A wake-up call of sorts
So, the LDS Church is dropping their participation in Varsity Scouting and Venturing, the older youth programs of BSA. Some may be quick to say this has to do with fractures between the Mormons and the Scouts over sexuality issues. Those issues don't help, but there's more to this than just gay or transgender people.
The LDS Church has used BSA programs as their official -- and required -- youth programs for boys and young men for many, many years. They have adapted those programs to suit their unique needs. Mormon Scouting is, in some ways, a different kind of animal from the Scouting that most of us know. Not so different that you wouldn't recognize the activities and ethos of Scouting, but still, it has some special attributes other Scouting programs don't have. Most Mormon boys are in LDS Packs and Troops, and few non-Mormons (at least here, where LDS is a minority religion) participate in LDS-chartered units.
The LDS point out that older boys' interest in Scouting -- including and especially Varsity and Venturing -- declines rapidly after age 14. The older boys -- young men, really -- have other interests. The LDS Church wants to create a youth program that will meet their needs. In doing so, they will only be doing what all the rest of us religious charter partners do. I mean, we United Methodists emphasize that Scouting is only one doorway into the church, along with UMYF and Sunday school and choirs and youth sports and so on. Some youth will do more than one program you offer, but none of them will do every program you offer. Some will only make a connection with you over one particular program or event. Which is why you need an assortment of entry points for people -- of all ages.
The loss of LDS participation in Varsity Scouting will probably doom that program. It was created largely to meet LDS needs, and has never been popular outside LDS circles. And the loss of LDS participation in Venturing will put further stresses on that program, which suffers from an identity crisis that has been part of it since before it was Venturing. The old Explorer program wrestled with the same issues.

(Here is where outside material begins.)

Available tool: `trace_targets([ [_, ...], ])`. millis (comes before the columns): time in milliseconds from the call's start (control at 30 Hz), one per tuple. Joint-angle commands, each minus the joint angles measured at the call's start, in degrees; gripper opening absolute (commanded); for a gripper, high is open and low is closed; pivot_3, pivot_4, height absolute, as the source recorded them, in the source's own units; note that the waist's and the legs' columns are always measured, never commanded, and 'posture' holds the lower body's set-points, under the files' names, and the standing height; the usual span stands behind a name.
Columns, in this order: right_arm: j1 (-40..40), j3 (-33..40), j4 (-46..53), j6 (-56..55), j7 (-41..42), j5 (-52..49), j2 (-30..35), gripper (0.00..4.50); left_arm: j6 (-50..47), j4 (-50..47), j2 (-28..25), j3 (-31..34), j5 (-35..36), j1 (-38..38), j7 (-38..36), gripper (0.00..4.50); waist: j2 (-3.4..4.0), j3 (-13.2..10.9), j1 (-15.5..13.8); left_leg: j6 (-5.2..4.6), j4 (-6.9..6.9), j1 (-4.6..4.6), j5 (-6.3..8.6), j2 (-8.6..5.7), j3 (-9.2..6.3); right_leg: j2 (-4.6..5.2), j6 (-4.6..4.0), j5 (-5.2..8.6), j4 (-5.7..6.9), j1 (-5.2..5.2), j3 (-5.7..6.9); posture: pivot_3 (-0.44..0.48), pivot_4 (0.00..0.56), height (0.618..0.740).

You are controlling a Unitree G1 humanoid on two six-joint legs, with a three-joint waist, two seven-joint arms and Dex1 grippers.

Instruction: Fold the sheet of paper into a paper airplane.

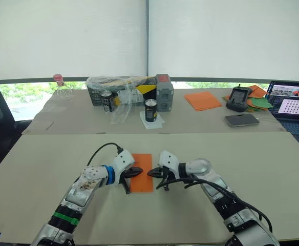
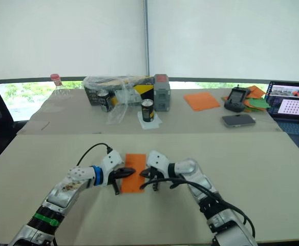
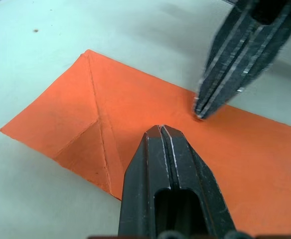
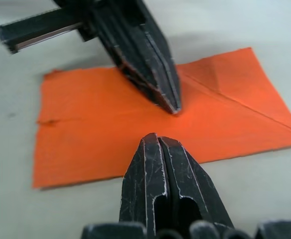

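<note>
The sheet of paper (image 1: pixel 142 183) lies flat on the near table, bright orange, between my two arms. In the left wrist view the sheet of paper (image 3: pixel 135 94) shows a corner folded in as a triangle with diagonal creases. My left gripper (image 1: pixel 138 171) is shut, its tip resting on the sheet from the left side. Facing it, my right gripper (image 1: pixel 151 173) is also shut, tip down on the sheet from the right. The two tips stand a short way apart near the sheet's middle, as seen in the right wrist view, where my right gripper (image 4: pixel 153 137) faces the left gripper (image 4: pixel 173 107).
On the far table stand a box under clear plastic (image 1: pixel 124 88), two cans (image 1: pixel 150 110) (image 1: pixel 107 101), a glass flask (image 1: pixel 61 87), a stack of orange paper (image 1: pixel 203 100), a mixed orange-and-green pile (image 1: pixel 259 101), a handheld controller (image 1: pixel 239 97), a phone (image 1: pixel 241 120) and a laptop (image 1: pixel 293 105).
</note>
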State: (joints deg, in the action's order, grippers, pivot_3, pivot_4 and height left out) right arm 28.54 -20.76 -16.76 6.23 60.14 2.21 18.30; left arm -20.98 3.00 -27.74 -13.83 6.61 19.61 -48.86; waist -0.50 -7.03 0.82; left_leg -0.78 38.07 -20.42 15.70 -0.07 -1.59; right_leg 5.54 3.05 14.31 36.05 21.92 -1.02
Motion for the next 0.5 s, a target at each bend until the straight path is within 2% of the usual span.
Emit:
trace_targets([
  [33,-5.1,-5.4,0.2,1.3,4.7,1.4,2.5,0.03,-1.2,1.6,0.0,-1.6,-1.8,-1.2,0.6,0.0,0.0,0.0,0.0,0.0,0.0,0.0,0.0,0.0,0.0,0.0,0.0,0.0,-0.01,0.0,0.0,0.0,0.15,0.74],
  [333,-10.3,-9.4,10.0,4.7,7.3,1.7,7.0,0.03,-2.5,0.0,0.3,-2.2,-1.2,-2.7,0.5,0.0,-0.02,0.0,-0.1,0.0,-0.12,0.11,0.0,0.0,0.0,0.0,-0.02,0.03,-0.12,-0.12,0.01,0.0,0.15,0.74],
  [500,-12.6,-8.0,13.7,5.8,5.4,0.9,8.3,0.03,-2.8,-0.5,0.3,-2.2,-1.0,-3.1,0.3,0.0,-0.03,0.0,-0.2,-0.02,-0.18,0.12,0.01,0.0,0.0,0.0,-0.05,0.1,-0.18,-0.13,0.01,0.0,0.15,0.74],
])
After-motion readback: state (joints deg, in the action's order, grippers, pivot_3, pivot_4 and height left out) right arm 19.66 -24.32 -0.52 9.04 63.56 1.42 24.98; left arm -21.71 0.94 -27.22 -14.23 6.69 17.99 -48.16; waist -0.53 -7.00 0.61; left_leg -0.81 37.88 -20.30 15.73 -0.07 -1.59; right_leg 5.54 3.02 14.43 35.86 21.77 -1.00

What is this program? Who is it for? How do we find the youth who want what we're offering?
I have witnessed Venturing morph into something I call Boy-Scouting-in-a-forest-green-shirt. This is because most people don't "get" Venturing, so they keep trying to do it as an example of something they do know, which is Boy Scouting. Indeed, there are very few Venturing Crews that operate successful independent programs in our Council. Crew 119 has been a very successful example of the program, and Crew 699, which Deanne and I led for eight years at Tanner Valley, was another such.
But if BSA doesn't know what to do with Venturing, neither do the churches which charter the Crews. I have spent years teaching Church Growth and Missiology models that illustrate how to use Scouting as ministry, with (I'm afraid) limited success. That doesn't mean that I haven't had ministry success with Venturing (and other forms of Scouting); it just means that it's very hard to get people -- both in the church and in Scouting -- to replicate the approach.
In September, I will be on the staff of the Indiana Conference UM Scouting Retreat at Camp Indicoso. Mostly, my job will be cooking for the expected one hundred participants, but I'll also do a workshop. We continue to explore how to meet the spiritual needs of youth through United Methodist Scouting, which for us includes the programs of the Boy Scouts of America, the Girl Scouts of the USA, Camp Fire, 4-H, the Amachi program of Big Brothers/Big Sisters, American Heritage Girls, Trail Life, and anything else that quacks like a duck. We understand Scouting to be one of many programs and groups that we use to disciple children, youth, and their families -- along with Chrysalis/Walk to Emmaus, Sunday School, UMYF, mission trips and projects, music programs, sports programs, Covenant Discipleship groups, Bible studies, after-school programs, and so on.